Gold lending platformsaid on Tuesday it was cutting 10-15% of its workforce across the organization after the gloomy global macroeconomic environment caused it to reassess its costs.
The total number of laid off employees is less than 200, said a source familiar with the matter. Your story, adding that the layoff affects the entire organization and is not limited to specific functions.
“We conducted a thorough exercise and decided to keep the right workforce mix required, aligned with our revised strategic plans,” Rupeek founder Sumit Maniyar said in a memo to startup employees. .
Founded in 2015, Bengaluru-based Rupeek is currently present in over 35 cities and has disbursed loans worth Rs 6,500+ crore, with 55% of its clients being first-time borrowers. Among its investors are Sequoia Capital, Accel Partners, Bertelsmann, GGV Capital and Lightbox.
In January of this year, the startup raised $34 million from Lightbox.
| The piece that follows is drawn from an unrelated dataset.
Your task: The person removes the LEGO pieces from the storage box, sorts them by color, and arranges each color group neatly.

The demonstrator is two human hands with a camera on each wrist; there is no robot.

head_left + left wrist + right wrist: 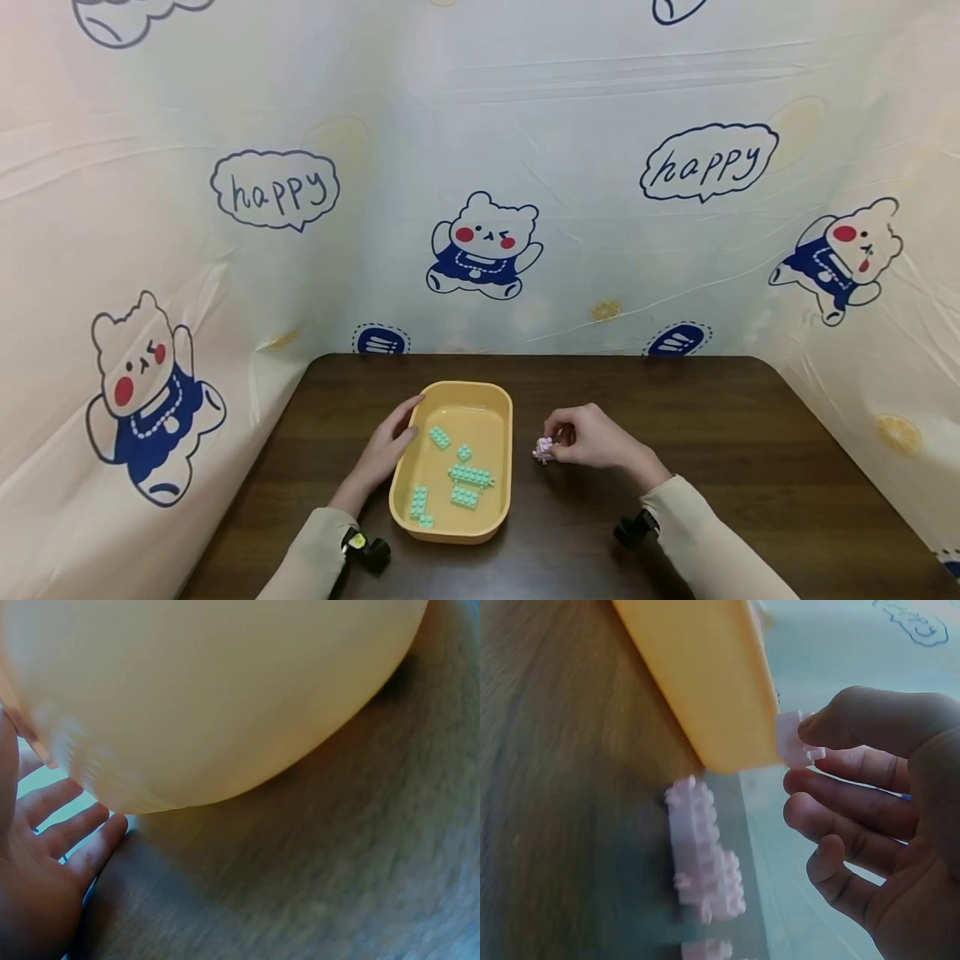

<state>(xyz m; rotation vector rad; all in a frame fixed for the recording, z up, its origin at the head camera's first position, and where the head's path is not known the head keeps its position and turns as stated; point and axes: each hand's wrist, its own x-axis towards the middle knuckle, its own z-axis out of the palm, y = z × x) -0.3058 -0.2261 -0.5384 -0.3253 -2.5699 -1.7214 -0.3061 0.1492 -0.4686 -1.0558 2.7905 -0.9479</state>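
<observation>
Pinching a pale-pink block [787, 739] — studs palmward, long axis indistinct — is your right hand [592, 435]; left hand [384, 450]: fingers apart.

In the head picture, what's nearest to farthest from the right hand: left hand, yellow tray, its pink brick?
1. Pink brick: held in the right hand.
2. Yellow tray: to the left.
3. Left hand: tray's left side.

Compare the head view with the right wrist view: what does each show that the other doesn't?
Only the head view shows the inside of the yellow tray and the green bricks lying in it. Only the right wrist view shows the palm side of the right hand. Both share that hand pinching a pink brick, the tray and the table.
</observation>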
The startup ecosystem has seen a series of layoffs across all sectors, although job cuts in the fintech/BFSI sector have been muted.
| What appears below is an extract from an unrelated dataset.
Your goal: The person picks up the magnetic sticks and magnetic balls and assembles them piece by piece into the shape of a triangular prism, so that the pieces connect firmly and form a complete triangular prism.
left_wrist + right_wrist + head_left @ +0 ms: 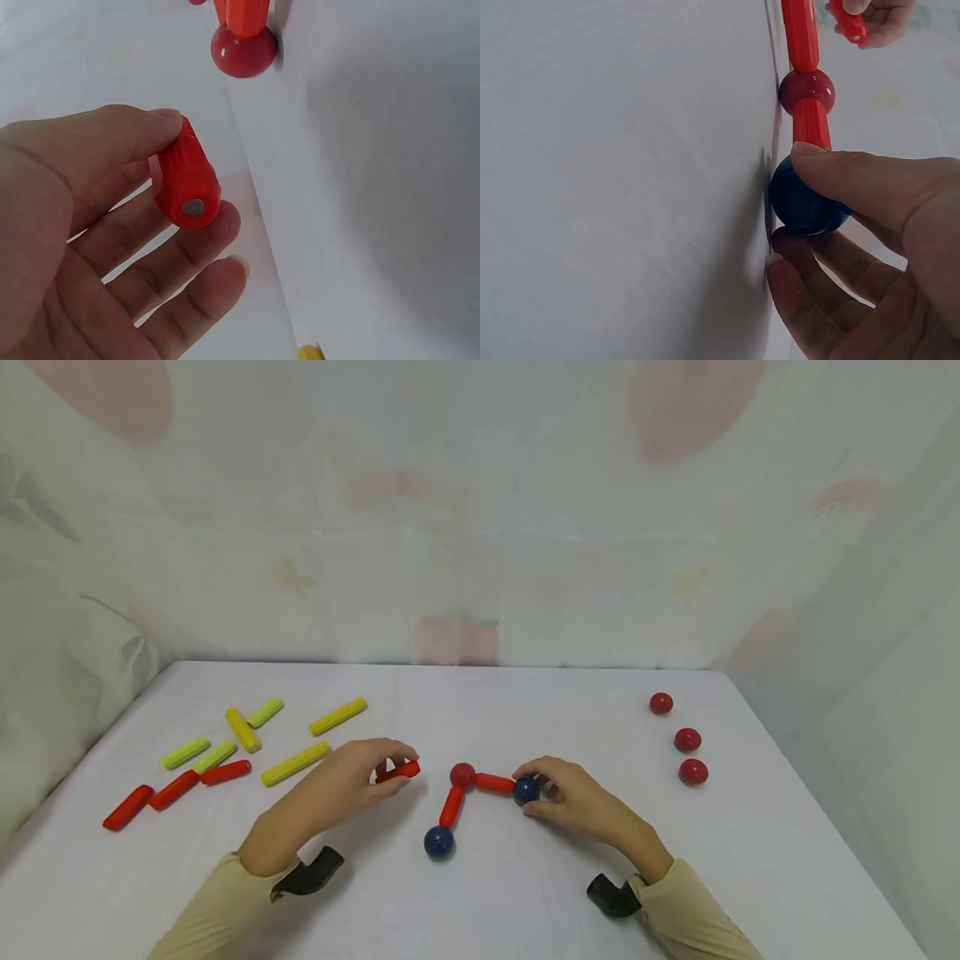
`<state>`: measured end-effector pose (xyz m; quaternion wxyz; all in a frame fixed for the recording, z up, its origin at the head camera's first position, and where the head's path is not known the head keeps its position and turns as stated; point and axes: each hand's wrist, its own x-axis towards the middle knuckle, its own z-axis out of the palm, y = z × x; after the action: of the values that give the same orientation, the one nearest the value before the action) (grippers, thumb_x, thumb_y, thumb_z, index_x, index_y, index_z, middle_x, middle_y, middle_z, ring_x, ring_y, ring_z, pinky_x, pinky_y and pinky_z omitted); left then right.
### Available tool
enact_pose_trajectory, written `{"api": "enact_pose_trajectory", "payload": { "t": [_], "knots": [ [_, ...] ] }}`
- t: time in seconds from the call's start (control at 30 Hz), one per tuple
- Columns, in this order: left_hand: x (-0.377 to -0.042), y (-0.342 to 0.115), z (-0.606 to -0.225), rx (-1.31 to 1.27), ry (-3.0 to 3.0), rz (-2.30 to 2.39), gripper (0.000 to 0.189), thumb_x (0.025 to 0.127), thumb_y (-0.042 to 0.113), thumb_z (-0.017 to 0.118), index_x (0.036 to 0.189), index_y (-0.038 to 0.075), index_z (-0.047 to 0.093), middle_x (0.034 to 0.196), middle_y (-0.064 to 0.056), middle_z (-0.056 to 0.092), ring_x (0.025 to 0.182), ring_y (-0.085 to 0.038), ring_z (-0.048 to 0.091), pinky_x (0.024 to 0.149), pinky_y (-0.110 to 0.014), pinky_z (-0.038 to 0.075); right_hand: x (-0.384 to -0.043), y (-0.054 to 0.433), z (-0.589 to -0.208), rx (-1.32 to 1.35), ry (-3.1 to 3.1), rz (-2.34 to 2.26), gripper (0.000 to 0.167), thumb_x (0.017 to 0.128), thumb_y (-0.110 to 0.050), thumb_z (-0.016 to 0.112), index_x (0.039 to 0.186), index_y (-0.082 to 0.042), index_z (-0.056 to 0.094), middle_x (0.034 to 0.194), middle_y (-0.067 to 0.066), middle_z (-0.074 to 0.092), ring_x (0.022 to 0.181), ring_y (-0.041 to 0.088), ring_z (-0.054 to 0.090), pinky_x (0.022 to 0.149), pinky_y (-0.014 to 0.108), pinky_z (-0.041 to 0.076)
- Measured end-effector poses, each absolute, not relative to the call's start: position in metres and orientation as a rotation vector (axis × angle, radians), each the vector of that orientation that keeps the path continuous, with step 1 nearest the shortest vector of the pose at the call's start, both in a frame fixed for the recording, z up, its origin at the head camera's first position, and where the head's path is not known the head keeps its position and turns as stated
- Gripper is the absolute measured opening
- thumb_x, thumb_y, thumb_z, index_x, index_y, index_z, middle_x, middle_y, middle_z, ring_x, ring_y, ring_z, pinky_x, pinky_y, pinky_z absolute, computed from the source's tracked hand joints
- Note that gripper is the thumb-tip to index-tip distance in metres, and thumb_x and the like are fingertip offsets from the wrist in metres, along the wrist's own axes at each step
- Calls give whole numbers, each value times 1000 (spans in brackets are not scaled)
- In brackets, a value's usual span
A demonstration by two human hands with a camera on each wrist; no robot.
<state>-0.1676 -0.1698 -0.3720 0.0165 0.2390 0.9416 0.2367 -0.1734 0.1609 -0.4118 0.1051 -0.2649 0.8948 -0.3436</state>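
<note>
A red rod (186, 180) with a round metal disc in its end is pinched between the thumb and fingers of my left hand (352, 775), left of a joined piece on the table. That piece has a red ball (462, 774) at its corner and two red rods running from it. One rod (452, 807) leads toward me to a blue ball (439, 842); the other rod (494, 783) leads right to a second blue ball (527, 789). My right hand (573, 797) holds this second blue ball between thumb and fingers, as the right wrist view shows up close.
On the left lie several loose rods: red ones (175, 790), thick yellow ones (296, 763) and short yellow-green ones (185, 752). Three red balls (687, 739) stand apart on the right of the white table (600, 718). A pale patterned cloth (525, 577) hangs behind.
</note>
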Motion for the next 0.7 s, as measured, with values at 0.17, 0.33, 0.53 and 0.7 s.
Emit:
{"api": "enact_pose_trajectory", "payload": {
  "t": [0.17, 0.33, 0.53, 0.7],
  "knots": [
    [-167, -158, -372, 756, 2903, 770, 31, 87, 17, 76, 117, 13, 69, 95, 7, 68, 80, -9, 54, 65, -19, 48, -173, 158, -412, -773, 2647, -1021, 40, 87, -15, 76, 124, -12, 63, 116, -1, 66, 102, 15, 60, 89, 29, 53],
    [-167, -147, -372, 795, 2886, 800, 27, 87, 16, 76, 113, 16, 69, 94, 9, 68, 80, -8, 54, 65, -19, 48, -173, 158, -413, -749, 2664, -1046, 39, 85, -14, 78, 121, -13, 64, 113, -2, 68, 99, 13, 61, 87, 28, 53],
    [-165, -129, -374, 819, 2883, 752, 26, 88, 20, 76, 113, 19, 70, 99, 9, 70, 82, -7, 56, 70, -21, 50, -173, 159, -413, -763, 2660, -1045, 40, 84, -16, 79, 120, -10, 64, 112, 0, 69, 97, 14, 63, 85, 27, 54],
    [-164, -115, -375, 855, 2839, 752, 24, 88, 18, 75, 111, 16, 71, 100, 6, 72, 86, -10, 58, 73, -23, 51, -173, 161, -411, -759, 2625, -1044, 39, 85, -17, 78, 122, -11, 64, 113, 0, 69, 99, 14, 63, 85, 27, 54]
  ]
}}
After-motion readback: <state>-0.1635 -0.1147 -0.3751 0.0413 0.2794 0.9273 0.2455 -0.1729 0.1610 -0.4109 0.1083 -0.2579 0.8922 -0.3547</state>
Venture capital and private equity funding has also largely slowed: A report by industry body VCA (Indian Venture and Alternate Capital Association) and Ernst & Young said monthly investments in startups fell by 50%, on an annual basis, due to a slowdown in major funding cycles.
Startups in the edtech, e-commerce, direct-to-consumer (D2C) and transportation aggregator sectors were hit the hardest.